I realized a parenting flaw recently.
I have an urgency inside of me, for my kids to have a lasting, thriving, and flourishing relationship with the Lord. I want them to understand Who He is, that He not only created the world and have given each of our kids to our family, but that He provides, oversees, cares, and cherishes us in a way we can barely grasp. I want them to understand how much it grieves the heart of God when they disobey-even more so that the heart of their mother.
I want them to see how He provides over and abundantly-immeasureably more than we can ask or imagine-for all our needs. That HE knows the desires of our hearts. He is FOR us. I want them to know He is cheering for them, wildly. Loudly. And running across the field at just the glimpse of them, or shout of laughter.
As the years go by and I begin to understand more about Who God is, I realize I know even less than I thought I did. But I DO know that there is tremendous value in understanding WHO you are in the Lord and how much He deeply roots for us. More than anything I want them to securely rest in Him, so their value, security, and worth comes from Him, more than anything or anyone else.
Perhaps at (ages) 3 and 5 I should not have this urgency to pour into them all that took 34 years (and still learning) to get. Maybe the desire for them to learn from the Bible and His truth, instead of through experience, like so many of us do, is unfounded.

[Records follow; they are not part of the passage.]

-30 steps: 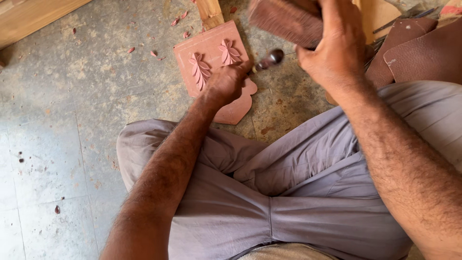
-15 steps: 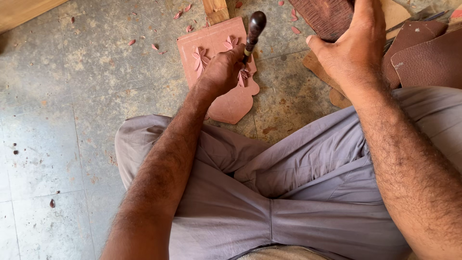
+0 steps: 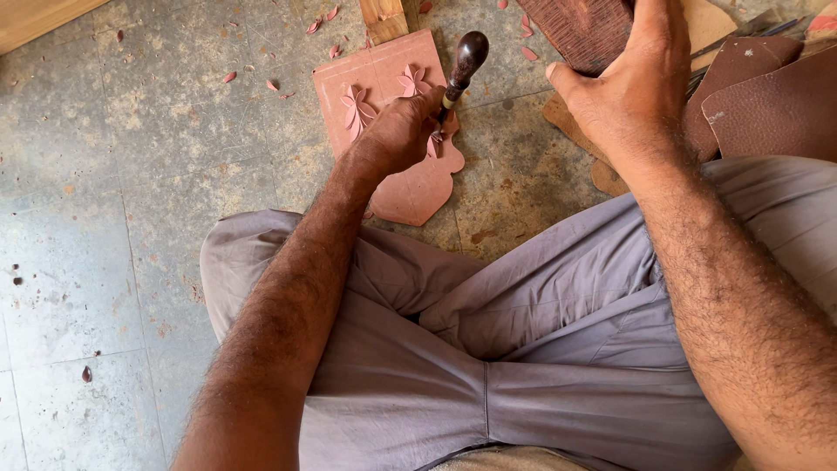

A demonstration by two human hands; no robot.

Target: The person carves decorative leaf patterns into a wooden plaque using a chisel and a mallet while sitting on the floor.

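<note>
On the left, the floor [image 3: 113, 174] is worn grey tile, scattered with reddish chips [image 3: 270, 85]. A pale plank [image 3: 35, 17] crosses the top left corner.

The person sits cross-legged in grey trousers [image 3: 488, 349], and the left forearm runs up from the lower edge, over the left knee, toward the top centre. The left hand [image 3: 399, 133] rests knuckles-up on a reddish panel [image 3: 418, 187] that lies flat on the floor just ahead of the knees, with petal shapes [image 3: 357, 109] cut into its upper part. The fingers of this hand are curled tight around the lower shaft of a chisel [image 3: 462, 65]; its dark rounded handle stands up and tilts to the right above the hand, and its tip is hidden beneath the hand, against the panel. A small wood block [image 3: 384, 17] lies at the panel's top edge.

To the right, the right forearm rises steeply from the lower right corner. The right hand [image 3: 632, 87] is raised well apart from the chisel, back toward the camera, thumb spread to the left, fingers wrapped over the end of a dark ribbed mallet [image 3: 575, 30] near the top edge. Brown leather pieces [image 3: 776, 105] lie beside the right knee.
</note>
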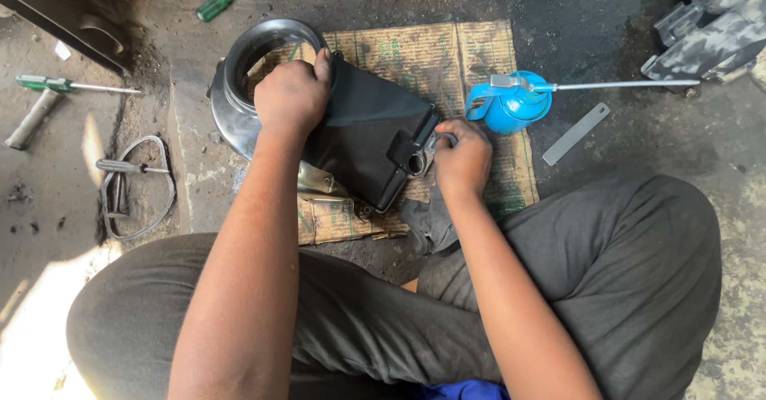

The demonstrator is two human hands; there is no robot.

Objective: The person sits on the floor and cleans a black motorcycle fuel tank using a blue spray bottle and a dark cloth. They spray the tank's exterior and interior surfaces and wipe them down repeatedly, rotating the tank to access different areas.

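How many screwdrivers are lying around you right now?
3: green-handled screwdriver at top; another green-handled one far left; dark-handled one across the wire loop. More may lie outside view.

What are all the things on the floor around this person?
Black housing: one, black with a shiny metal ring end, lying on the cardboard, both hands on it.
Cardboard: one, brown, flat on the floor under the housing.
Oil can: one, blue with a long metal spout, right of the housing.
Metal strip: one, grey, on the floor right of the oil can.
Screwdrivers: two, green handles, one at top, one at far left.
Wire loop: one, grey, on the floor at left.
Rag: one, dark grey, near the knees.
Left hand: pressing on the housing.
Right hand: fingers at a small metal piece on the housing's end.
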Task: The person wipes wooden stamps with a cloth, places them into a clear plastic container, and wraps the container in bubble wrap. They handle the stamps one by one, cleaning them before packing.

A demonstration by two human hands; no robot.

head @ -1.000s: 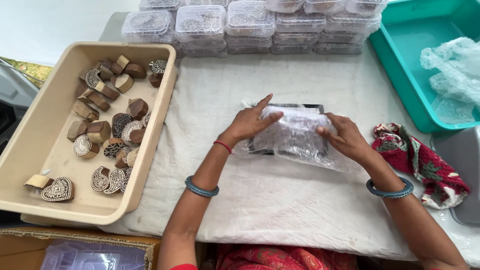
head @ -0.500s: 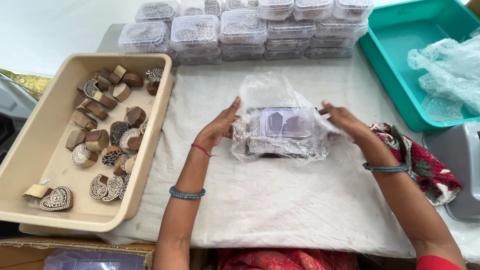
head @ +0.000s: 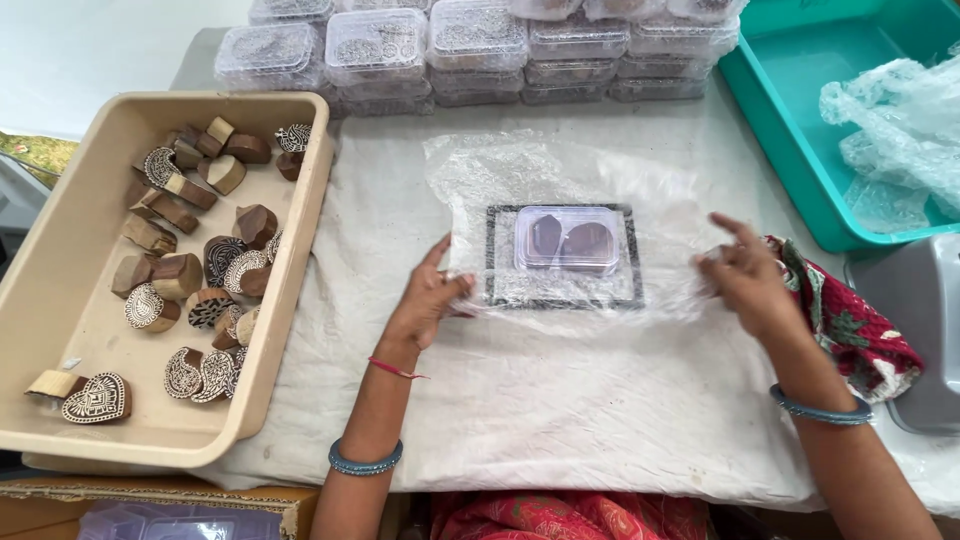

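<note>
Bubble wrap (head: 560, 190) lies flat across the middle of the white cloth (head: 560, 420), and we hold it by its two side edges so it stays spread under the small clear plastic box (head: 568, 238) that sits on it. Going from the left, the beige tray (head: 300, 300) sits at the table's left edge, within easy reach of our left arm, and holds loose carved wooden stamps (head: 180, 275), some face up, some on their sides, with a heart-shaped one at the near corner.

Our left hand (head: 425, 300) rests on the cloth at the wrap's left edge, thumb and fingers closed in a pinch on the film. The box holds two dark rounded pieces and seems to lie over a black-bordered rectangle that shows through the wrap; we cannot tell whether that rectangle is a card or a print on the cloth.

Our right hand (head: 745, 275) is at the right edge, fingertips drawn together on the film with the index finger lifted, so the sheet looks pulled taut between both hands.

At the far side, stacked clear lidded boxes (head: 470, 50) stand in rows. At far right a teal bin (head: 800, 150) holds crumpled plastic film (head: 895, 130), and a red patterned fabric (head: 850, 320) lies just beside our right wrist.
</note>
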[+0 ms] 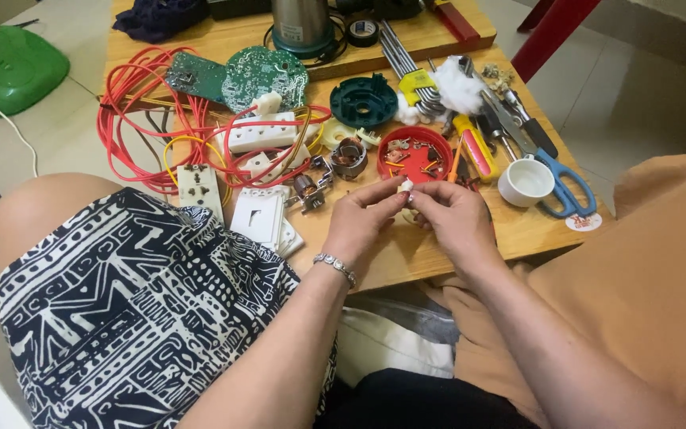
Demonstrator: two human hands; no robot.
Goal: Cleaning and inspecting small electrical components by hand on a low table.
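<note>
Left hand (361, 218) and right hand (452, 214) meet above the wooden table's (518, 230) near edge, fingertips pinched together on a small white part (406, 187); red dish (414, 152) just beyond; white cup (526, 181) beside the right hand.

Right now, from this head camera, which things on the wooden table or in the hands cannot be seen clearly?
- Small white plastic part, head view: the fingertips of the left hand and right hand cover most of it, so its shape is unclear.
- Round red plastic tray: its contents are too small to identify.
- Steel kettle: its top is cut off by the upper edge.
- Blue-handled scissors: the white cup partly overlaps them.
</note>
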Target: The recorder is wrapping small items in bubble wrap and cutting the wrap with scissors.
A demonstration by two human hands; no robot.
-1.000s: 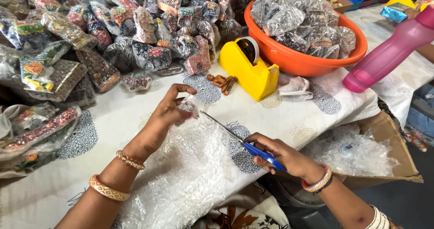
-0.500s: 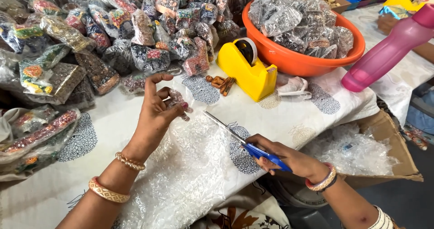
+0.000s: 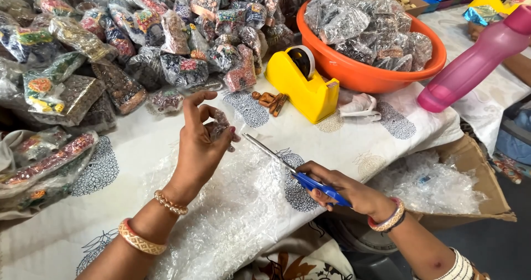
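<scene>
left hand (image 3: 202,147) raised over the desk (image 3: 138,164), thumb and fingertips pinching a small dark item wrapped in clear film (image 3: 218,128), index finger lifted free. right hand (image 3: 343,188) at 4 o'clock from it, grip pressed together round the blue handles of a pair of scissors (image 3: 293,169), blades shut, tip pointing toward 10 o'clock, just short of the wrapped item. beneath both, a sheet of bubble wrap (image 3: 238,213) spread across the patterned white cloth and hanging over the near edge. at 12 o'clock, a heap of clear-bagged colourful pieces (image 3: 166,42). at 1 o'clock, a yellow tape dispenser (image 3: 301,83), touching an orange basin (image 3: 376,72) filled with more bagged pieces. at 2 o'clock, a pink bottle (image 3: 475,56) lying tilted. at 3 o'clock, beside the desk edge, an open cardboard box (image 3: 473,164) holding crumpled clear film. bangles on both wrists.
</scene>
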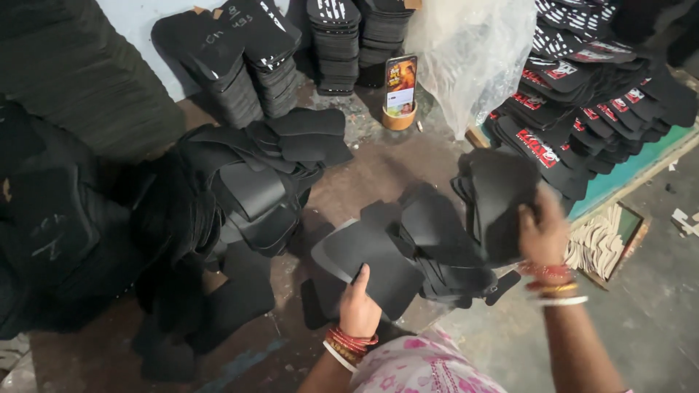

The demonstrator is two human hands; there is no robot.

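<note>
Landmark: the phone (401, 86), standing upright in a small round cup (399, 118) on the floor (378, 164)
Left hand: the left hand (358, 306) is below the phone and slightly left of it; fingers closed on the lower edge of a flat black sole sheet (364, 258), thumb lying on top
Right hand: the right hand (542, 231) is below and to the right of the phone; fingers curled around a bundle of black soles (495, 196), lifted and blurred
Loose soles: a low heap of black cutouts (444, 266) lies between the two hands, straight below the phone, touching the sheet
Large pile: a tangled mound of black pieces (247, 182) sits to the left of the phone and lower
Stacks: neat columns of black soles (335, 47) stand just left of the phone, against the wall
Printed soles: rows with red and white marks (582, 94) lie to the right of the phone
Plastic bag: a clear bag (473, 51) is just right of the phone
Wrists: red and gold bangles on both
</note>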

I just want them to know that He is enough. It has taken me a long time to get that and there are still plenty of days where I don’t. Reflecting as I write though-it should be MY life that should urgently be seeking to know He is all those things. “For where your treasure is, there your heart will be also.”
I want my treasure to be found in Him, so that my heart, my family can be found in Him too. THAT is urgent!